Las afectadas, tras el robo, interpusieron la correspondiente denuncia en la comisaría de la Ertzaintza, donde utilizaron el sistema de geolocalización de su teléfono móvil. Sin embargo, según los agentes, no había efectivos disponibles para acudir al lugar del incidente debido a la fecha. Este desamparo ha suscitado críticas sobre la capacidad de respuesta de las fuerzas de seguridad en situaciones de emergencia.
Más allá del impacto inmediato del robo, el daño psicológico es considerable. Las víctimas expresaron que sienten miedo y una creciente sensación de vulnerabilidad al transitar por las calles de su ciudad. Esta percepción de inseguridad no solo afecta a las jóvenes, sino que se extiende a un amplio sector de la población, generando un clima de desconfianza hacia el entorno urbano.
Los ciudadanos han comenzado a exigir a las autoridades locales y al Gobierno Vasco medidas efectivas para abordar esta problemática. La demanda se centra en una mayor presencia policial en las áreas con mayor riesgo y de una mejora en los recursos humanos y materiales destinados a la prevención del delito. La seguridad en el espacio público es considerada un derecho básico, y los habitantes de Donostia exigen que no se trate solo de promesas, sino de acciones concretas.

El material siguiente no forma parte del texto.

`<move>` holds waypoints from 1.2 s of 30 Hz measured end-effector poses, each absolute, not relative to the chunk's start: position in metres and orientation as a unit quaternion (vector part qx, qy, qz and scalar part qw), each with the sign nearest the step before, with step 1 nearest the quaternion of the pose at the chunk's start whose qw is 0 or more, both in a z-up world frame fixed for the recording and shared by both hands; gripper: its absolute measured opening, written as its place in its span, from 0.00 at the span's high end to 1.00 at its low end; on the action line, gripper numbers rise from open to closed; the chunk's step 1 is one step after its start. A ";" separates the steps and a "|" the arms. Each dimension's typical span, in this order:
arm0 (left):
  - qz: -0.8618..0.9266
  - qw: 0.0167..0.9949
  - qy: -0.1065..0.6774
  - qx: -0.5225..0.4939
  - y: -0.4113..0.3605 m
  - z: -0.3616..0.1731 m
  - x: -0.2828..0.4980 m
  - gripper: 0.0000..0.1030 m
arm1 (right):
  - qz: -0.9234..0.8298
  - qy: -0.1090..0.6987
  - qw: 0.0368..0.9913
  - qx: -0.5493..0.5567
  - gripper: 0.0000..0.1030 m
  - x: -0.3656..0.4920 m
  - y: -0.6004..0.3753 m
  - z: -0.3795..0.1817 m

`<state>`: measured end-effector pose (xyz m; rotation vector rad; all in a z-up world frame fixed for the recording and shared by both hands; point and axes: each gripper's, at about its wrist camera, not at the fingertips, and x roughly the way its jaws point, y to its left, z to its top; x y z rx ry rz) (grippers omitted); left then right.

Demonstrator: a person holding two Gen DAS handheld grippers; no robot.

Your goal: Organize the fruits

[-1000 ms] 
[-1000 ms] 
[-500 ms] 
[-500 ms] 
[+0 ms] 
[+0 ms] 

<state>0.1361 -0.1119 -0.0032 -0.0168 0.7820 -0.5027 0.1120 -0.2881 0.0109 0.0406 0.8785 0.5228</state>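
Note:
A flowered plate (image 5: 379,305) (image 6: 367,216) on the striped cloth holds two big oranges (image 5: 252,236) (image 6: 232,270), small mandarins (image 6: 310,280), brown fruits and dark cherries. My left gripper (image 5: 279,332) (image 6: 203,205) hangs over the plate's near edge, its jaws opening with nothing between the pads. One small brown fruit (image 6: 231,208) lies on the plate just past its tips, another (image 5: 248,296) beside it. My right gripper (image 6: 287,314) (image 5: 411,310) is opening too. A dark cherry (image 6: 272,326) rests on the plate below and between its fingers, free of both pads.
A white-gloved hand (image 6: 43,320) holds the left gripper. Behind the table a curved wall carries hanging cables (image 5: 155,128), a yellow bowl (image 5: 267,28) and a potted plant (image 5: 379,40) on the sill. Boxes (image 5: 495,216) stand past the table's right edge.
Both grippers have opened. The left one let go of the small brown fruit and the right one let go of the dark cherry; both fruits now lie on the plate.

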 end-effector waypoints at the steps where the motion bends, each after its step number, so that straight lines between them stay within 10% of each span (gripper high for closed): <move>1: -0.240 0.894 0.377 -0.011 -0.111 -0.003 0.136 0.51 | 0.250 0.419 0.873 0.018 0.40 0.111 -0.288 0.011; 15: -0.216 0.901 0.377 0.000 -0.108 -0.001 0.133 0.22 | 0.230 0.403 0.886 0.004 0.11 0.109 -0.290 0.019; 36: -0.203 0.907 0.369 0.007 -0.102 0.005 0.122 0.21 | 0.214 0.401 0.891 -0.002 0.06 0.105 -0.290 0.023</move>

Es urgente que las instituciones adopten una postura firme frente a esta creciente percepción de inseguridad. La gente no puede aceptar que se normalice el miedo a salir por las calles, especialmente en horarios nocturnos. La situación actual requiere respuestas rápidas y efectivas para evitar que más ciudadanos experimenten situaciones similares a las vividas por las jóvenes afectadas.
En el contexto de un aumento en la frecuencia de este tipo de delitos, la comunidad pide que se implementen estrategias de prevención más robustas. El clamor por una mejora en la seguridad refleja una necesidad esencial de la ciudadanía: poder disfrutar de un entorno seguro y confiable. Este grave incidente ha puesto de manifiesto la urgencia de acciones decisivas para restaurar la confianza en la seguridad pública.
Los ciudadanos esperan que esta queja no sea solo un eco en el vacío, sino que impulse a las autoridades a tomar decisiones que garanticen la protección de su integridad física. Es fundamental que los responsables escuchen a la comunidad y actúen en consecuencia. En este sentido, las autoridades deben demostrar que la seguridad ciudadana es una prioridad y no un tema a relegar.
El futuro de la seguridad en Donostia depende de las acciones que se tomen a raíz de incidentes como el mencionado. La población necesita sentirse respaldada por sus instituciones y confiar en que se están tomando medidas efectivas para prevenir que estos delitos se repitan. Sin duda, el desafío es enorme, pero es esencial que se aborden las preocupaciones de los ciudadanos con seriedad y compromiso.